Días helados en la ciudad de Sherlock Holmes. Holmes es un personaje ficticio, pero cuenta con su propio museo. Está en Baker Street, ¿dónde, si no? En el número doscientos veintiuno. En la misma calle donde vivieron los escritores Arnold Bennett y H.G. Wells (“Lived and worked here”). Al lado de la tienda de merchandising sobre Holmes y de dos tiendas para el fan: Beatles Store y Elvis Store, tres locales para disfrutar con figuritas, libros y rarezas. Y no muy lejos de la estatua dedicada al héroe de Arthur Conan Doyle, en la que pone “The Great Detective”. Porque Londres es un lugar que ama y respeta a sus héroes, aunque sean de ficción. Recorremos la ciudad para verlos. Para ver a Peter Pan en Kensington Gardens, rodeado de hadas, ratones, ardillas y otros animales. Para ver la estación de Baker, en cuyas paredes se recorta multiplicado el perfil de Holmes, con su gorra y su pipa. O la estatua de Charlot en Leicester Square. El cine mudo de Charles Chaplin es ahora una suma de bullicio y sirenas porque junto a él han puesto atracciones de feria. Y la de Laurence Olivier, sujetando una espada ante el National Theatre, y la figura no se parece nada al actor.
Recorremos las calles y escrutamos los rincones a los que van los mitómanos en penitencia. Las placas de Jimi Hendrix y de Händel, en las fachadas de dos edificios de Brook Street, que cuentan los años en que allí vivieron ambos. La placa de Charles Dickens en el cuarenta y ocho de Doughty Street, donde hay un museo dedicado al autor, pero no entramos porque cobran en la puerta. El inmortal paso de cebra de la portada del disco de “Abbey Road”, sin que nada en esa calle indique que se trata del mismo paso de cebra (pero lo es: viene señalado en un folleto). La calle es pequeña, en realidad no es gran cosa. Los iconos musicales saben convertir sitios así, un poco vulgares, en regiones mitificadas. A unos metros están los estudios de Abbey Road, con la fachada repleta de pintadas, autógrafos y garabatos. Allí han dejado huella muchos seguidores de The Beatles. Fotografiamos la fachada de la Marylebone Station, la misma que aparece en la película “¡Qué noche la de aquel día!”, y el número tres de Savile Row, donde estuvo Apple Corp.: dos sitios ineludibles para beatlemaníacos. Sobre todo el segundo: en el tejado del edificio de Savile dieron The Beatles el último concierto; fue en el sesenta y nueve, y aún tengo escalofríos cuando recuerdo las imágenes filmadas de la banda mientras tocaban “Don’t Let Me Down”.

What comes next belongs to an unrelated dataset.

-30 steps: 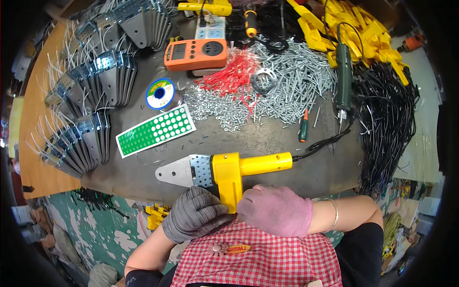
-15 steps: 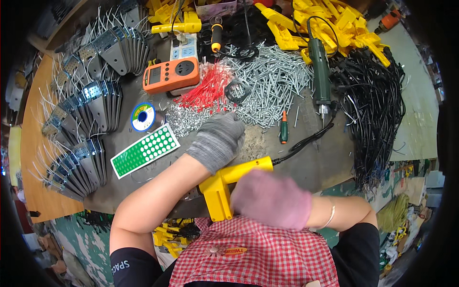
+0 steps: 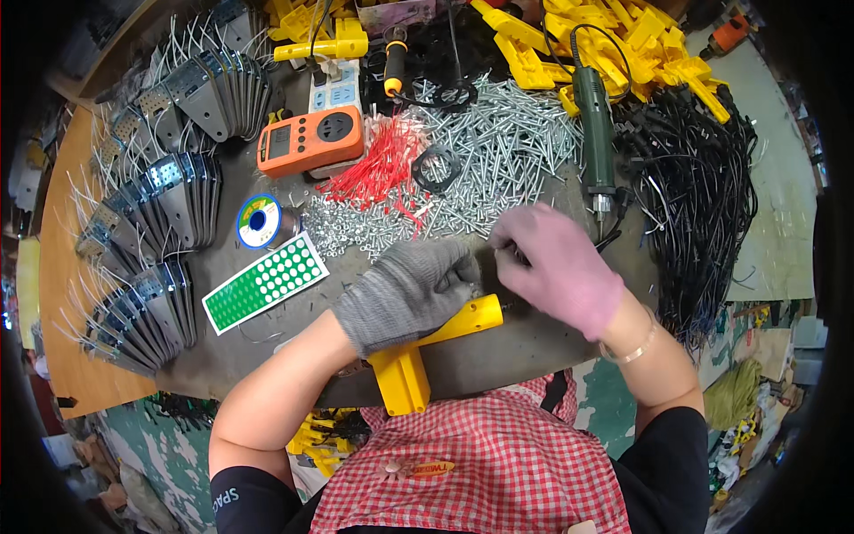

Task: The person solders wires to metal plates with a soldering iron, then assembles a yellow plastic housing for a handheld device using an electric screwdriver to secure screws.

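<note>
A yellow pistol-shaped plastic housing (image 3: pixel 405 378) lies at the table's front edge, its tube (image 3: pixel 471 319) pointing right and its grip toward me. My left hand (image 3: pixel 405 289), in a grey glove, is over the housing's upper left part, fingers curled with the tips pinched together. What they hold, if anything, is hidden. In a pink glove, my right hand (image 3: pixel 560 267) is closed just beyond the tube's right end, thumb and fingers together. Something dark shows between them, too small to name. The small green screwdriver's former spot is covered by this hand.
Beyond my hands lie piled screws (image 3: pixel 507 142), nuts (image 3: pixel 342 227) and red wire pieces (image 3: pixel 382 160). An orange meter (image 3: pixel 311 142), solder spool (image 3: pixel 259 221) and green sticker sheet (image 3: pixel 267 283) sit left. Right are a green electric screwdriver (image 3: pixel 594 133) and black cables (image 3: pixel 694 205). Metal brackets (image 3: pixel 182 200) stand far left.
My right hand has moved up and away from the housing's grip to beyond its tube. My left hand has come slightly nearer. The black cable no longer shows at the tube's end.
</note>
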The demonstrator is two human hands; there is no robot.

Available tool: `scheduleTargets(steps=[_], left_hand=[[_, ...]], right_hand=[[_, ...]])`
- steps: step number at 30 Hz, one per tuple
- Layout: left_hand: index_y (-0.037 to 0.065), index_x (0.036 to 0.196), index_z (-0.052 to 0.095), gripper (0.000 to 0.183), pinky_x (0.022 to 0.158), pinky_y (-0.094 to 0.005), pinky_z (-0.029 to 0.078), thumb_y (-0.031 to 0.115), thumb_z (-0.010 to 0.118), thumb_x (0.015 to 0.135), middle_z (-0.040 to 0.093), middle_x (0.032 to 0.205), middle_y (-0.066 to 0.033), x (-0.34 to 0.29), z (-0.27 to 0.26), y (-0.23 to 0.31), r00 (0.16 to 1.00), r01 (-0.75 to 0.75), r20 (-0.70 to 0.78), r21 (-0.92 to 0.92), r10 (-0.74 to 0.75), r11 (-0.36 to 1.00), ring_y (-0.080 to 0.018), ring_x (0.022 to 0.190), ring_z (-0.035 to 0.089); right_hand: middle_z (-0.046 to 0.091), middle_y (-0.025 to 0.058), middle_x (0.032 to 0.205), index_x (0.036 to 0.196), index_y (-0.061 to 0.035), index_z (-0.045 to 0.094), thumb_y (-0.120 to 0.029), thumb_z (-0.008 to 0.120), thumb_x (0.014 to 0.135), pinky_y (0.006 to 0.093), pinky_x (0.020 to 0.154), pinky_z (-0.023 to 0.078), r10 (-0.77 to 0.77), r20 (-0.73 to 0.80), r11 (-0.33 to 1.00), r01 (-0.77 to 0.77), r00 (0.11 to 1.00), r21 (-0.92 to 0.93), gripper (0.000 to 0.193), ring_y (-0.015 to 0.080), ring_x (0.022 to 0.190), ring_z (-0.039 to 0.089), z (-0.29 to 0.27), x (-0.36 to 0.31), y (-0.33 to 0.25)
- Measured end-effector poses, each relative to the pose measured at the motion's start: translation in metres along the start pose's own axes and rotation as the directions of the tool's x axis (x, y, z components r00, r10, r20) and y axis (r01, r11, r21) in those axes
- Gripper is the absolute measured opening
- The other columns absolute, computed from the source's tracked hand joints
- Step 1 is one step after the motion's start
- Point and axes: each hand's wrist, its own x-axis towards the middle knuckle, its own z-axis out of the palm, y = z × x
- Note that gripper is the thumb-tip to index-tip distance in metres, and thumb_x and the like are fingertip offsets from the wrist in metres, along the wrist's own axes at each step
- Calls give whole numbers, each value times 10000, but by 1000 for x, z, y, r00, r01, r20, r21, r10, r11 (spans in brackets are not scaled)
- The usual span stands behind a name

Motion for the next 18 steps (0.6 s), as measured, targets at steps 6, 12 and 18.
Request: scheduleTargets(steps=[6,12,18], left_hand=[[39,1031,709,208,774,-348,527,185,747,889,668,865,-94,0,2,-29,972,-201,128,11,198,980,-220,844,661],[32,990,725,237,796,-367,518,217,777,851,648,892,-110,9,12,-32,977,-172,140,80,160,982,-269,865,642],[56,1268,630,453,799,-411,519,195,740,851,653,1006,-124,-24,25,-19,941,-336,205,450,271,827,-316,879,638]], right_hand=[[619,119,945,1007,-64,641,-93,647,860,425,823,502,-181,-150,858,230,972,458,150,335,879,605,17,-53,-23],[565,84,977,932,-70,657,-94,677,797,382,807,511,-188,-256,948,243,948,204,138,293,930,579,46,-63,-20],[564,70,982,949,-65,669,-121,681,698,362,798,530,-346,-206,923,371,915,98,258,264,910,584,50,-67,-6]])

Cerca de Embankment Station, en John Adams Street, vimos la exposición temporal y gratuita de fotografías de Bob Dylan, “Thin Wild Mercury”. Imágenes capturadas por la cámara de Jerry Schatzberg. Ampliadas y enmarcadas. Y allí está: la foto que luego sirvió de portada para el lp “Blonde on Blonde”, con ese Dylan de pelo revuelto y bufanda. Schatzberg es, además, director de cine: “Pánico en Needle Park”, “El espantapájaros”, etcétera. Las copias de las imágenes cuestan un pastón. Me fijo en el precio de una: catorce mil libras. En un rincón hay una nevera llena de botellas de cerveza Budweiser. Una de las salas de la expo muestra fotografías extraordinarias de John Lennon, The Rolling Stones, Paul Newman, Johnny Cash, Brigitte Bardot, Audrey Hepburn, The Beatles y David Bowie. Quisiera robarlas todas y construirme mi propio museo de mitos. Londres compendia tantas huellas literarias, musicales, cinematográficas, que uno termina desbordado. Ese Londres pop que me entusiasma también lo encontramos en “Jardines de Kensington”, la novela de Rodrigo Fresán sobre James Barrie y Peter Pan. Bendita cultura. Bendita ciudad.